Ce qu'il ne fait pas — et pourquoi ça compte
- Certaines bactéries résistent. Enterococcus faecalis, la plus fréquemment retrouvée dans les échecs endodontiques, dispose d'une pompe à protons qui lui permet de survivre à un pH élevé. C'est une limite documentée depuis longtemps, et l'une des raisons pour lesquelles certaines lésions persistent malgré un traitement bien mené — situation qui peut conduire à une résection apicale ;
- il ne traite pas une fissure ni une dent non restaurable ;
- ce n'est pas un traitement, c'est une étape. Une dent qui ne fait plus mal avec son pansement n'est pas soignée : elle est en attente.
La règle qu'on répète le plus : il ne doit pas rester
C'est le point pratique le plus important de cet article, et celui qu'on voit le plus souvent négligé.
- L'obturation provisoire n'est pas étanche indéfiniment. Elle s'use, se fissure, laisse passer la salive. En quelques semaines, les bactéries recolonisent le canal et tout le travail de désinfection est perdu ;
- laissé très longtemps, l'hydroxyde de calcium fragilise la dent. Sur plusieurs mois, il dissout une partie de la matrice organique de la dentine et augmente le risque de fracture radiculaire. Ce qui protège à quelques semaines abîme à un an ;
- il doit être entièrement retiré avant l'obturation définitive. Un résidu sur la paroi empêche le ciment d'adhérer et laisse une voie ouverte aux bactéries.
Ce qui l'a remplacé dans certaines indications
La dentisterie a beaucoup évolué sur ce point. Le MTA et les biocéramiques comme la Biodentine ont pris sa place là où il fallait un matériau définitif : ils prennent en présence d'humidité, scellent mieux et induisent la formation de tissu dur de façon plus fiable et plus rapide.

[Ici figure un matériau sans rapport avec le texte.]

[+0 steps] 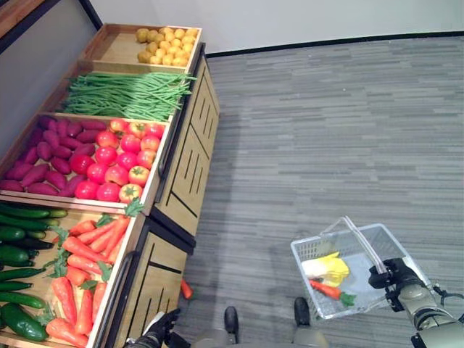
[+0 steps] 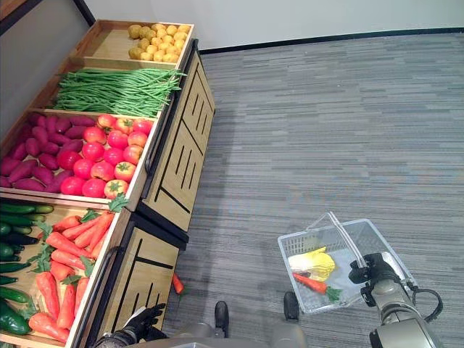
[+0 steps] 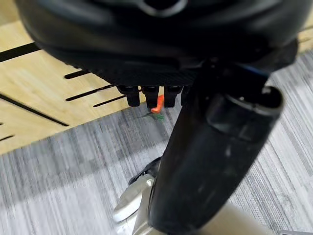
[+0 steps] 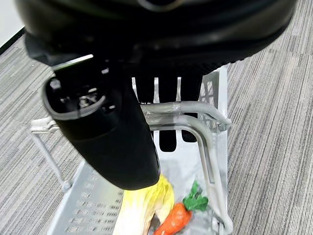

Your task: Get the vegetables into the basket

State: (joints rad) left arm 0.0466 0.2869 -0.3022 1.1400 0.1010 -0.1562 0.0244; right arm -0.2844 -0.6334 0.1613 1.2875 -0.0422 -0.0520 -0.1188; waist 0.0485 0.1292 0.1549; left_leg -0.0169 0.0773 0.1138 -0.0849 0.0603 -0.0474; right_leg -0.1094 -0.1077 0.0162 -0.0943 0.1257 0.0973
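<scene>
Beside the wooden produce stand, in the head views, my right hand grips the handles of the clear plastic basket, which holds one orange carrot and a yellow leafy vegetable. A dropped carrot lies on the grey striped carpet at the stand's foot. In the left wrist view, my left hand hangs relaxed above that carrot; I should lower it slowly. In the right wrist view, my fingers curl round the handles.

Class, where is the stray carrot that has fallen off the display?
The stray carrot lies on the floor against the foot of the wooden stand, just ahead of the left hand, left of the basket.
</scene>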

| Situation | Aujourd'hui |
|---|---|
| Médication entre deux séances | Hydroxyde de calcium — toujours la référence |
| Résorption inflammatoire, dent réimplantée | Hydroxyde de calcium — difficilement remplaçable |
| Coiffage pulpaire direct | MTA ou Biodentine, le plus souvent |
| Apexification, apex ouvert | Bouchon apical de MTA en une séance |
| Obturation rétrograde en chirurgie | MTA ou biocéramique |
L'hydroxyde de calcium n'est donc pas dépassé : il a été recentré sur ce qu'il fait le mieux. Un cabinet qui l'emploie encore pour tout, y compris là où le MTA s'impose, n'a simplement pas mis ses protocoles à jour.
Au Centre Dentaire Walili
- Digue systématique pendant tout le traitement : sans elle, la salive recontamine le canal en cours de séance. Le principe est expliqué dans notre article sur le traitement canalaire sous digue ;
- radiographie de contrôle pour vérifier que le produit atteint bien toute la longueur du canal ;
- délai fixé et annoncé dès la première séance, avec un rendez-vous pris avant que vous ne quittiez le fauteuil ;
- retrait complet vérifié avant l'obturation définitive.